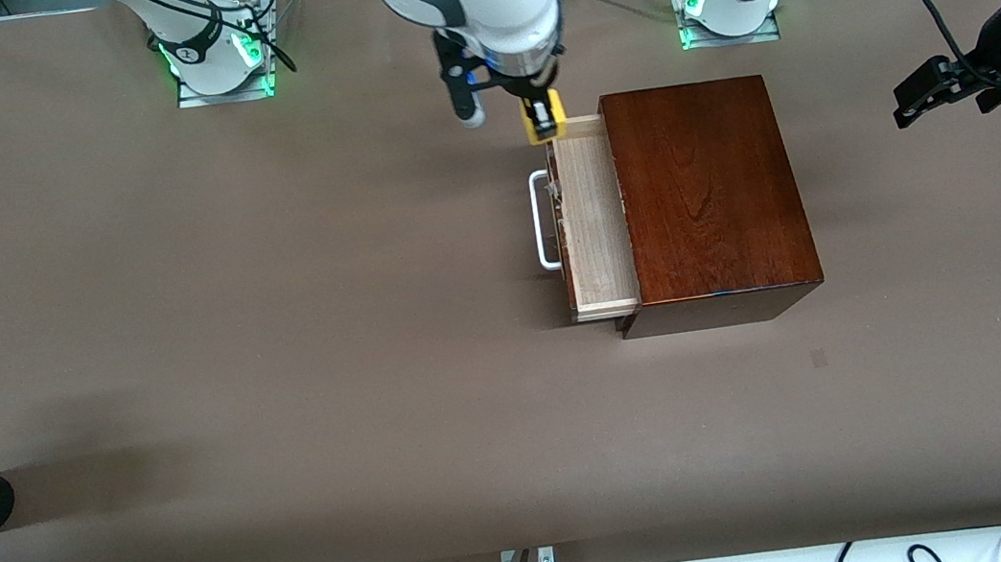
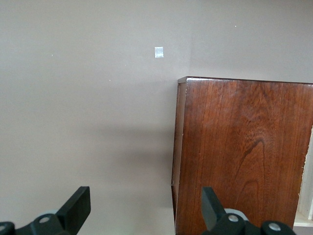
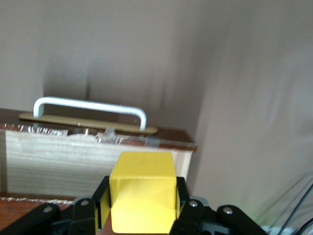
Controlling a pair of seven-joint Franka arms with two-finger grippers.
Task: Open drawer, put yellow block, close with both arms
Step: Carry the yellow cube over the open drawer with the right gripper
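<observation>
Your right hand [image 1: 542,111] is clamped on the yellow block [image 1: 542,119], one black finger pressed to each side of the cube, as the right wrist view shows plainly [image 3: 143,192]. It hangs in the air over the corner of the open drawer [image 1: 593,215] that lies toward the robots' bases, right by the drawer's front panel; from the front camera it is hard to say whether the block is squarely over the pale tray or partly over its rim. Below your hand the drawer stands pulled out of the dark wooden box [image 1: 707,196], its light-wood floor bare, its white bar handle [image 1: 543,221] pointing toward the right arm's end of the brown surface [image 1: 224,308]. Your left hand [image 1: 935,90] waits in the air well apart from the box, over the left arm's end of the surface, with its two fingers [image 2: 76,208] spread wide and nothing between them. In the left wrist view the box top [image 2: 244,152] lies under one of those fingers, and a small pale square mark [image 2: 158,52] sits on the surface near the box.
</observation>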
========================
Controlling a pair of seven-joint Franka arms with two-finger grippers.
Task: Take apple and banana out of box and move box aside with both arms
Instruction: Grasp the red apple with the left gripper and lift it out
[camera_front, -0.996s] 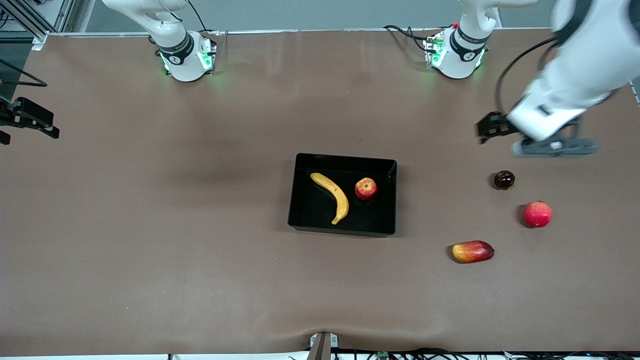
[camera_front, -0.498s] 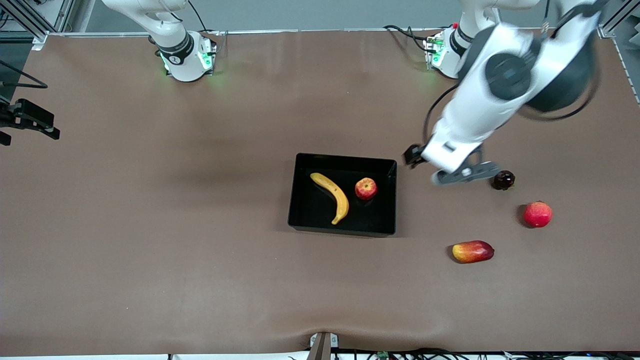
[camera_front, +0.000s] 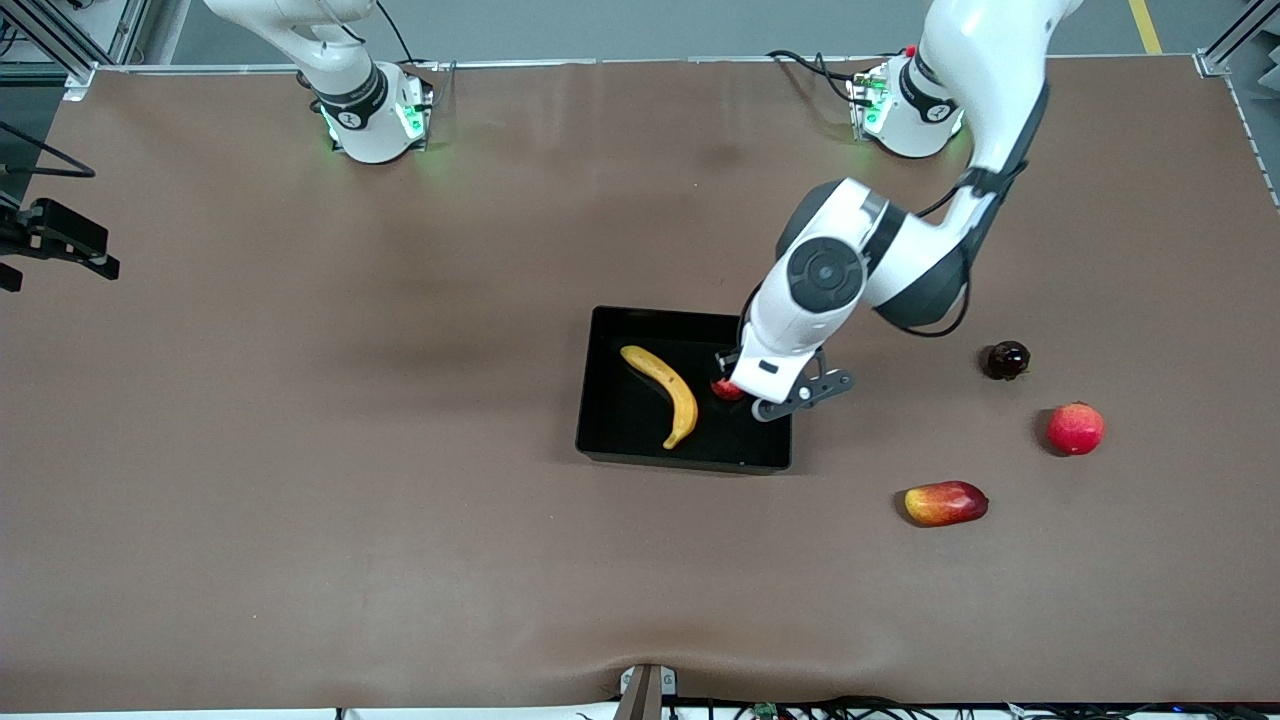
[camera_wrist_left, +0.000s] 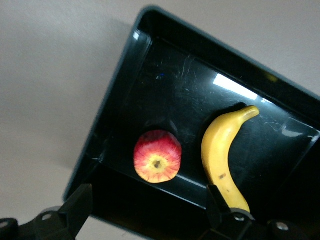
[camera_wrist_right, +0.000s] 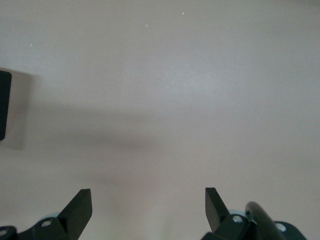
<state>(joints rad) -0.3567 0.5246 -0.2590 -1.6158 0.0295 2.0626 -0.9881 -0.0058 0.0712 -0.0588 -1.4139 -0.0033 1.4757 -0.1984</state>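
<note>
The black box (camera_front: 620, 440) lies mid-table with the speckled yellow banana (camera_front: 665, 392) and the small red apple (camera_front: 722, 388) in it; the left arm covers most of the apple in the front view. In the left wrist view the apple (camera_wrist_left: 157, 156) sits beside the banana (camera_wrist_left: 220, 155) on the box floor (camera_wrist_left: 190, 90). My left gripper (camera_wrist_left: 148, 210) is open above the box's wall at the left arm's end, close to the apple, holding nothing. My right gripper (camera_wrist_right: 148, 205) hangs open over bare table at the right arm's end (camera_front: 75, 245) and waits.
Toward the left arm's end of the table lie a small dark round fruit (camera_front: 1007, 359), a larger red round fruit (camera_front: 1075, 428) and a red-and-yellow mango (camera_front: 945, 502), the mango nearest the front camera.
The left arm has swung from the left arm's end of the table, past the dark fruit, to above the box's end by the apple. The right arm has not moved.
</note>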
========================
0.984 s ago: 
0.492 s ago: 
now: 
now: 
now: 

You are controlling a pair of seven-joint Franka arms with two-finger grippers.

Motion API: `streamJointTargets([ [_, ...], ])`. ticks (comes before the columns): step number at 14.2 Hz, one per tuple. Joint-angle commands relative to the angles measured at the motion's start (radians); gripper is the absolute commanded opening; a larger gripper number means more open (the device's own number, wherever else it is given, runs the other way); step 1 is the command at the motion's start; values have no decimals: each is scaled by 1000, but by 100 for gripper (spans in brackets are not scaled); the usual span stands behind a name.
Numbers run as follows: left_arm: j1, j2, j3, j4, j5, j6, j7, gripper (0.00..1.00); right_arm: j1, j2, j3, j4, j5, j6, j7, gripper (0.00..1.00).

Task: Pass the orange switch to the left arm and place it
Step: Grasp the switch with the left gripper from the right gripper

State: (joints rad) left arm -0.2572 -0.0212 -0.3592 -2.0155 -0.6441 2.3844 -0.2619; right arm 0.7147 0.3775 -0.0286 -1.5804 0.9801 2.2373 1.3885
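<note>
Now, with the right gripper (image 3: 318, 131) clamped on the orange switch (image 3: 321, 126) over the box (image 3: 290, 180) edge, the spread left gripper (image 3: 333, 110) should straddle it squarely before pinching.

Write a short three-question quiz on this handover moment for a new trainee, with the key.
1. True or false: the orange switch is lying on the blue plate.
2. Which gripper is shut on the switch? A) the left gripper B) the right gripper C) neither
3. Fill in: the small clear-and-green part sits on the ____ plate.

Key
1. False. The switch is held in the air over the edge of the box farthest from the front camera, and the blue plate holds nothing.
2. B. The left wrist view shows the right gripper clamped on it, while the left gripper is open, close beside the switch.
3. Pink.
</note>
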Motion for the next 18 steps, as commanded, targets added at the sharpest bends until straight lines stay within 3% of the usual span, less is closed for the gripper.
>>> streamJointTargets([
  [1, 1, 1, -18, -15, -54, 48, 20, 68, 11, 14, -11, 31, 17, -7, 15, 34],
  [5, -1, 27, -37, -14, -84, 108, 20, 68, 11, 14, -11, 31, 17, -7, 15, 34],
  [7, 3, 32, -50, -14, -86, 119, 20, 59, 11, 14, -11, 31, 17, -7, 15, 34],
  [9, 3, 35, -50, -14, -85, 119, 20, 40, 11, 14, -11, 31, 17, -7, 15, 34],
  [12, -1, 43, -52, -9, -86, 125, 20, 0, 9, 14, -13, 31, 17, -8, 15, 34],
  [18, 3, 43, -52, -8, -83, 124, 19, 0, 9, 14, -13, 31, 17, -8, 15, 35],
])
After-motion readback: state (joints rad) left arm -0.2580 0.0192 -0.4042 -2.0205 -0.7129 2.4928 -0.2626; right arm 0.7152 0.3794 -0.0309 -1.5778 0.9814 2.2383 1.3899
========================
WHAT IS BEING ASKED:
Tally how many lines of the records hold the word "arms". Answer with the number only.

RESPONSE:
5